Trends in Integration of Knowledge and Large Language Models: A Survey and Taxonomy of Methods, Benchmarks, and Applications

Zhangyin Feng,Weitao Ma,Weijiang Yu,Lei Huang,Haotian Wang,Qianglong Chen,Weihua Peng,Xiaocheng Feng,Bing Qin,Ting liu
2024-10-23
Abstract:Large language models (LLMs) exhibit superior performance on various natural language tasks, but they are susceptible to issues stemming from outdated data and domain-specific limitations. In order to address these challenges, researchers have pursued two primary strategies, knowledge editing and retrieval augmentation, to enhance LLMs by incorporating external information from different aspects. Nevertheless, there is still a notable absence of a comprehensive survey. In this paper, we propose a review to discuss the trends in integration of knowledge and large language models, including taxonomy of methods, benchmarks, and applications. In addition, we conduct an in-depth analysis of different methods and point out potential research directions in the future. We hope this survey offers the community quick access and a comprehensive overview of this research area, with the intention of inspiring future research endeavors.
Computation and Language
What problem does this paper attempt to address?

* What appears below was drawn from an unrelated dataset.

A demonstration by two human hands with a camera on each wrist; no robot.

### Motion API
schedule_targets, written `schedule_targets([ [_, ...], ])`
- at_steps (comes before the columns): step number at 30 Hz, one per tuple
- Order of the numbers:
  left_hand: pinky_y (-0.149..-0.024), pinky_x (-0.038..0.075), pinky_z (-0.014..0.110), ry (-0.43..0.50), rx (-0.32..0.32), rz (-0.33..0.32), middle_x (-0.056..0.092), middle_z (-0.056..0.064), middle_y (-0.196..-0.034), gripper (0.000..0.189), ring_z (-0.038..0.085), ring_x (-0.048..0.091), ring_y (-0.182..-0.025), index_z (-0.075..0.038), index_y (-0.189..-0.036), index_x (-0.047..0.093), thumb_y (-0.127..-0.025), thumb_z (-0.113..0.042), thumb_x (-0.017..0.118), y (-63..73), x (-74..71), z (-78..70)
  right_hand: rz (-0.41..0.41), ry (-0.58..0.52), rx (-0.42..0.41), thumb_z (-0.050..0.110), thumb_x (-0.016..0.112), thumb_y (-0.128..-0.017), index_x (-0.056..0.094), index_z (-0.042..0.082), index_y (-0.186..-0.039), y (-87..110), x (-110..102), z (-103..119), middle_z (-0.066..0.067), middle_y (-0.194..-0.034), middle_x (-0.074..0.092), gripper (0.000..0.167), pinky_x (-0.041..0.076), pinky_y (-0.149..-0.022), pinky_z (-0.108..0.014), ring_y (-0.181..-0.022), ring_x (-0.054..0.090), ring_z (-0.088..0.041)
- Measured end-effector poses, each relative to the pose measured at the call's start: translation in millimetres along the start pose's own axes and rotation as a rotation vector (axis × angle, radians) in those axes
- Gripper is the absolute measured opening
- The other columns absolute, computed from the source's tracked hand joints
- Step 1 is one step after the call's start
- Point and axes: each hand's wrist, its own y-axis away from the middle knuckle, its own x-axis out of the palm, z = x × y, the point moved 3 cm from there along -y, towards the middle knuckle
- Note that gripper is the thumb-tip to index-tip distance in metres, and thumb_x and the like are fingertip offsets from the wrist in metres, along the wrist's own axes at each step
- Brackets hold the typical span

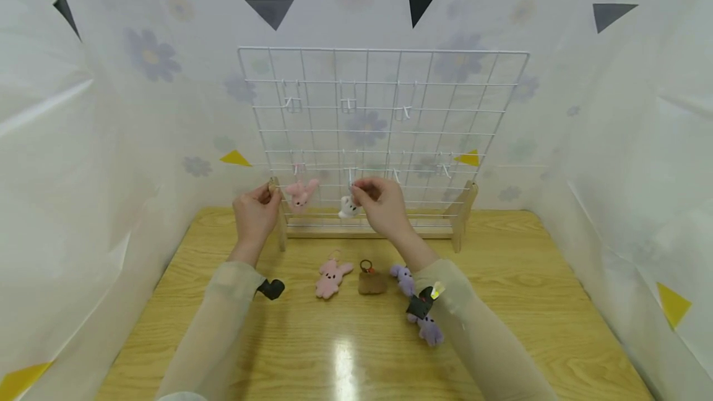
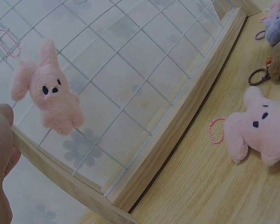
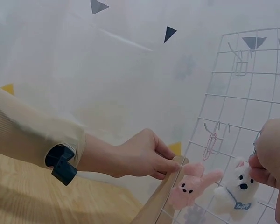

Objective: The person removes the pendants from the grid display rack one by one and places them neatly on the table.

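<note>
My left hand (image 1: 256,215) grips the top of the left wooden post (image 1: 281,224) of a white wire grid rack (image 1: 384,50). With my right hand (image 1: 384,204) I pinch the top of a white plush dog keychain (image 1: 348,208) at a lower hook in front of the grid. A blue collar and tag show on the dog in the right wrist view; whether its ring sits on the hook I cannot tell. Between my hands a pink plush rabbit keychain (image 2: 58,95) hangs by its bead chain (image 2: 8,44) from another lower hook.
On the wooden table lie another pink plush rabbit (image 1: 332,278), a brown plush keychain (image 1: 372,283) with a metal ring, and purple plush keychains (image 1: 427,330) partly behind my right sleeve. More white hooks (image 1: 405,112) stick out from the grid. Patterned sheets (image 1: 613,141) surround the table.
</note>
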Motion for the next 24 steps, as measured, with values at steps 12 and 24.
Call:
schedule_targets([
  [12, -0.074, 0.066, 0.039, -0.015, -0.024, -0.005, 0.077, 0.023, -0.100, 0.026, 0.030, 0.079, -0.086, 0.007, -0.117, 0.077, -0.099, -0.012, 0.074, 0.2, 0.1, 0.1, 0.058, -0.057, -0.031, 0.003, 0.069, -0.103, 0.074, -0.008, -0.102, 14.9, -8.2, 9.7, -0.017, -0.089, 0.072, 0.012, 0.064, -0.073, -0.041, -0.079, 0.069, -0.032],
  [24, -0.074, 0.066, 0.041, -0.013, -0.026, -0.010, 0.077, 0.024, -0.099, 0.027, 0.032, 0.079, -0.086, 0.009, -0.116, 0.076, -0.099, -0.012, 0.074, 0.6, -0.5, -0.9, 0.098, -0.057, -0.033, 0.003, 0.068, -0.103, 0.073, -0.004, -0.102, 35.4, -21.1, 15.7, -0.012, -0.089, 0.072, 0.009, 0.063, -0.074, -0.036, -0.080, 0.069, -0.027],
])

The problems that this paper attempts to solve are a series of challenges faced by large language models (LLMs) when dealing with knowledge - intensive tasks. Although LLMs perform well in a variety of natural language tasks, they still have some significant problems: 1. **Out - of - date data**: LLMs usually contain knowledge up to a specific point in time, which means they cannot access the latest world knowledge. For example, ChatGPT's parameters only contain information up to September 2021 and are completely unaware of the latest world developments. 2. **Difficulty in learning long - tail knowledge**: LLMs perform poorly in learning long - tail knowledge, that is, those uncommon or marginalized knowledge areas. 3. **Inability to update parameters in a timely manner**: Once the parameters of LLMs are trained, it is very difficult to update them to capture the latest changes in the world. 4. **Hallucination problem**: LLMs sometimes generate responses that are inconsistent with the facts, which is known as the "hallucination" phenomenon. To address these challenges, researchers have proposed two main strategies: **knowledge editing** and **retrieval - enhancement**. These methods aim to enhance the capabilities of LLMs by integrating external information. However, there is currently a lack of a comprehensive review of these methods. Therefore, the goal of this paper is to provide a systematic review, discuss the trends in the integration of knowledge and large language models, including method classification, benchmarking, and applications, and conduct in - depth analysis of different methods and point out future research directions.